What is expected
Below are records; reproduce exactly the lines from the one containing "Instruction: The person" through the end, both included, and only those.

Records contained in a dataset
________________________

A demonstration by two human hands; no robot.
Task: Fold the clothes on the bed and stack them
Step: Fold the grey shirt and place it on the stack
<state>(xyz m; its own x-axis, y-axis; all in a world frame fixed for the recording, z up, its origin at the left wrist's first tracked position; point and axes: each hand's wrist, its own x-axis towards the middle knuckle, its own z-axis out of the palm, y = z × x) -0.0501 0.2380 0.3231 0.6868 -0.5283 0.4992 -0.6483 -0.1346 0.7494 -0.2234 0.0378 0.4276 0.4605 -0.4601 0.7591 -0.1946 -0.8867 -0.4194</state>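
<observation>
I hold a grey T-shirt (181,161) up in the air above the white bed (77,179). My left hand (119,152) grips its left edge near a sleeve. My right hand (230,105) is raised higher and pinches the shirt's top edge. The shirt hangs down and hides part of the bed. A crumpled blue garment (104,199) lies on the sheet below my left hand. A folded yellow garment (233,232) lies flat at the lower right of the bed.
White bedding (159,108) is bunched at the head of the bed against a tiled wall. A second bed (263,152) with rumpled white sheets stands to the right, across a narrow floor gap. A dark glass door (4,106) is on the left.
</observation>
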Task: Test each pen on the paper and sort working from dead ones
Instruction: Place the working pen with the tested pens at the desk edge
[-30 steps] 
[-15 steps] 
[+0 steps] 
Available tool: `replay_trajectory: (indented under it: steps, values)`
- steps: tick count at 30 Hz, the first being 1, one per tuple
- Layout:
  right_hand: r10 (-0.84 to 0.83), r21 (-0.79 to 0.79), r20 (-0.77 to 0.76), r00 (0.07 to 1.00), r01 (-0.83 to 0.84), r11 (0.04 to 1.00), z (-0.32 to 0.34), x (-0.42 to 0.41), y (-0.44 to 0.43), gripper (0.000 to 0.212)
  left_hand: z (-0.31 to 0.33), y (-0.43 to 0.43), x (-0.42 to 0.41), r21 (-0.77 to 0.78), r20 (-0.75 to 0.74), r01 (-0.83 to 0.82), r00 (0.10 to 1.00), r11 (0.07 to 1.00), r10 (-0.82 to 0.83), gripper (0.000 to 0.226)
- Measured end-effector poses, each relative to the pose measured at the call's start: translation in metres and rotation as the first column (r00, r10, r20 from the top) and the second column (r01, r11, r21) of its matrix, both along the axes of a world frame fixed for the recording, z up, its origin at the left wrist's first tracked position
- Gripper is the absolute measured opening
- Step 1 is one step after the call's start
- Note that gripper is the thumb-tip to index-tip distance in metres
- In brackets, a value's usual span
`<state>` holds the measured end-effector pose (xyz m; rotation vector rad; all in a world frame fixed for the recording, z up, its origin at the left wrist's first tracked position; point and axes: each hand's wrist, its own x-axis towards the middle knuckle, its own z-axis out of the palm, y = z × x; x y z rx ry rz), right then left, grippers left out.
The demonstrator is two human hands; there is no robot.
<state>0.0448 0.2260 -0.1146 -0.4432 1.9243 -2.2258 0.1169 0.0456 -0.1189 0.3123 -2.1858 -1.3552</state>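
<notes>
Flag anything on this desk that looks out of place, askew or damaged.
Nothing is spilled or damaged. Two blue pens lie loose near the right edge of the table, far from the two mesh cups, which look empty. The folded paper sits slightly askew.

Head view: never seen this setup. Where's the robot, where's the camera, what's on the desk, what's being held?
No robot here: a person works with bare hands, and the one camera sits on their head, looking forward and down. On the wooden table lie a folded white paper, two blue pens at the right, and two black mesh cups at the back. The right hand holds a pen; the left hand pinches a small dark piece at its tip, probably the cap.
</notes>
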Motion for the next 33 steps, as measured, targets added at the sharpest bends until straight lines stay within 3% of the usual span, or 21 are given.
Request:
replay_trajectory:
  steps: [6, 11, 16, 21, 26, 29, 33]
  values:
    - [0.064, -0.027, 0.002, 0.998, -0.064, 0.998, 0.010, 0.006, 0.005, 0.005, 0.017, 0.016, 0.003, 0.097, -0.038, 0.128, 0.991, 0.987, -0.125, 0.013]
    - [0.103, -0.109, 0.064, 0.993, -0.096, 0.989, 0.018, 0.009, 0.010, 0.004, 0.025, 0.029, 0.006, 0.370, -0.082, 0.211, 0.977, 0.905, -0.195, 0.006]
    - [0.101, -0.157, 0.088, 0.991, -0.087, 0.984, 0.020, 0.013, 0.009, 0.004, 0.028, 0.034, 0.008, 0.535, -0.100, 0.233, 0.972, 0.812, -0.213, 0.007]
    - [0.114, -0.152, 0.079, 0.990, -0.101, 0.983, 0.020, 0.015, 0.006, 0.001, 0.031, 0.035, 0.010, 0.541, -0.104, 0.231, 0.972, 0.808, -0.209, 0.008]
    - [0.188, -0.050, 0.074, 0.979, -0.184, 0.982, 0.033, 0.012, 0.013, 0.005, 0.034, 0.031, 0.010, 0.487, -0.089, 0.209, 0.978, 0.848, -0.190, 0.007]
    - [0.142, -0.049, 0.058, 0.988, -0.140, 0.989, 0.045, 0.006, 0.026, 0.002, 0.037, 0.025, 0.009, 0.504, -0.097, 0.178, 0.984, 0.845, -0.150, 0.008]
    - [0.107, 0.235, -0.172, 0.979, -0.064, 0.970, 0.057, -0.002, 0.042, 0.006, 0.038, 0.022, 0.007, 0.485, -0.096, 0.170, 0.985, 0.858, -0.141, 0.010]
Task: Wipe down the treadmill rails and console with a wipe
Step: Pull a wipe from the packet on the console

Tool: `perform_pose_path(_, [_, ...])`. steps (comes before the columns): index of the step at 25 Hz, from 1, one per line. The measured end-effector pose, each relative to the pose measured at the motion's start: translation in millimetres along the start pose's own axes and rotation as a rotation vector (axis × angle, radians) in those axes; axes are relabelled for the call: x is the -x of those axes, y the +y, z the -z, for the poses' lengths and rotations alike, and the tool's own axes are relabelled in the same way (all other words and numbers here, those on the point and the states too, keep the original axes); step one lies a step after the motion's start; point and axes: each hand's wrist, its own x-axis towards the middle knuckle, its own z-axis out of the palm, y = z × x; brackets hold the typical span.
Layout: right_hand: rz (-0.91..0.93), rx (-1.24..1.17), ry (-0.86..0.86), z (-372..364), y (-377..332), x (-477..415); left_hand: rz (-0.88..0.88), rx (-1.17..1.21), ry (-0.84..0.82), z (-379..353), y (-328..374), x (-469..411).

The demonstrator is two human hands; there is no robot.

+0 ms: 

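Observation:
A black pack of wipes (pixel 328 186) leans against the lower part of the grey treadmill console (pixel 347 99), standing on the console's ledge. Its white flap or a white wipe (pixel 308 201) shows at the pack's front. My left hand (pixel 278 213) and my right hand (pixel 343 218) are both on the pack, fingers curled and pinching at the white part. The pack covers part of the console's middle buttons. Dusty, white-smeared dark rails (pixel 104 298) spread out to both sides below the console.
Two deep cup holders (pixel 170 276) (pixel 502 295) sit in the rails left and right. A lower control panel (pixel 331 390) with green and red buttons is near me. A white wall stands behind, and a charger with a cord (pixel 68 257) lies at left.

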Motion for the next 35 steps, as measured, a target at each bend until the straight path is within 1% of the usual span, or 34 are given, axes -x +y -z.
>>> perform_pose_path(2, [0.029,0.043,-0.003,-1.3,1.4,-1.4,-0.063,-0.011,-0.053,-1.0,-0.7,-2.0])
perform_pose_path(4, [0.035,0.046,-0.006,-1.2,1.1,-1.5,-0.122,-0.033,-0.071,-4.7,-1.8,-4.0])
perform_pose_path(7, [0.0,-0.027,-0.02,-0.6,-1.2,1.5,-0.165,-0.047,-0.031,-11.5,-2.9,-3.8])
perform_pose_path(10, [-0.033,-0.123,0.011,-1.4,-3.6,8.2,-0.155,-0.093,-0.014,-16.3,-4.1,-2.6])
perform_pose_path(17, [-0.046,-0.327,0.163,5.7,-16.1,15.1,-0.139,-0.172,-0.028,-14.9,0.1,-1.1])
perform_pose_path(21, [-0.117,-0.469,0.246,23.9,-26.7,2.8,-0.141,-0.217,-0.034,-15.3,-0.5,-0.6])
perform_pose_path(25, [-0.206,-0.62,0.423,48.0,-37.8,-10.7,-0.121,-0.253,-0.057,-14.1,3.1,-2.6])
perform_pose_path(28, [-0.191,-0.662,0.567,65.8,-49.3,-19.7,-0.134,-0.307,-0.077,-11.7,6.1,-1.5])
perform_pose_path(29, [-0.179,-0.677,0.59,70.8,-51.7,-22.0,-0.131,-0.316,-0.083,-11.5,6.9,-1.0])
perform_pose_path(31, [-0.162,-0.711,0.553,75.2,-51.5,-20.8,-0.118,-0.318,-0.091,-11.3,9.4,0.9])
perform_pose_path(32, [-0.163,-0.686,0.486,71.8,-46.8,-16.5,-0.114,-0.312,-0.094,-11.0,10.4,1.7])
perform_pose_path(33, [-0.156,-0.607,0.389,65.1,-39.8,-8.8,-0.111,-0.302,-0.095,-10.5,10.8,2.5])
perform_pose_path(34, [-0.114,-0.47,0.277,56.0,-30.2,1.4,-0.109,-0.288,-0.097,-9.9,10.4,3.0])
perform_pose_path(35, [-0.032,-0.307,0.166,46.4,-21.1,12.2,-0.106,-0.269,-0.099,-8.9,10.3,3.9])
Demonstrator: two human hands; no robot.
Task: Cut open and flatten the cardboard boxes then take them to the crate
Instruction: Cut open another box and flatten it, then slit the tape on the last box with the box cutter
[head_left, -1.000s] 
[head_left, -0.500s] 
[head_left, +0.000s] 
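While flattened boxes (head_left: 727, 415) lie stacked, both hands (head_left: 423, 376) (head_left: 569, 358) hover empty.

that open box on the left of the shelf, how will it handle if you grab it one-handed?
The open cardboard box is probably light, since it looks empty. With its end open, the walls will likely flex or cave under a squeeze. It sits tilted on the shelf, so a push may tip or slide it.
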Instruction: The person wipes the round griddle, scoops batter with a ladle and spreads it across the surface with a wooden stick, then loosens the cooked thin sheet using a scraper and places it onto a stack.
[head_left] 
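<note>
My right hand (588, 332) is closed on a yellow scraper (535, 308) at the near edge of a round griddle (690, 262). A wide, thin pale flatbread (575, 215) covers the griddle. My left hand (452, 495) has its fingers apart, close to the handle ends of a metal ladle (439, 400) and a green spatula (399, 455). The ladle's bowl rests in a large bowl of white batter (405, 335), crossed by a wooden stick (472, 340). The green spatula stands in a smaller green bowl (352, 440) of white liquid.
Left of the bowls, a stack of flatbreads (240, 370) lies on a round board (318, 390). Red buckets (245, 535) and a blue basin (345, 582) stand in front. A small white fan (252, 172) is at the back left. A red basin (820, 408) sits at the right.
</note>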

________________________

Solution to the exercise
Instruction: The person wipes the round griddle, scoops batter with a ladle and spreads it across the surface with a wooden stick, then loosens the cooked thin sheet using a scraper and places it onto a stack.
[head_left] 
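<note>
My right hand (588, 332) is closed on a yellow scraper (535, 308) at the near edge of a round griddle (690, 262). A wide, thin pale flatbread (575, 215) covers the griddle. My left hand (452, 495) has its fingers apart, close to the handle ends of a metal ladle (439, 400) and a green spatula (399, 455). The ladle's bowl rests in a large bowl of white batter (405, 335), crossed by a wooden stick (472, 340). The green spatula stands in a smaller green bowl (352, 440) of white liquid.
Left of the bowls, a stack of flatbreads (240, 370) lies on a round board (318, 390). Red buckets (245, 535) and a blue basin (345, 582) stand in front. A small white fan (252, 172) is at the back left. A red basin (820, 408) sits at the right.
</note>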

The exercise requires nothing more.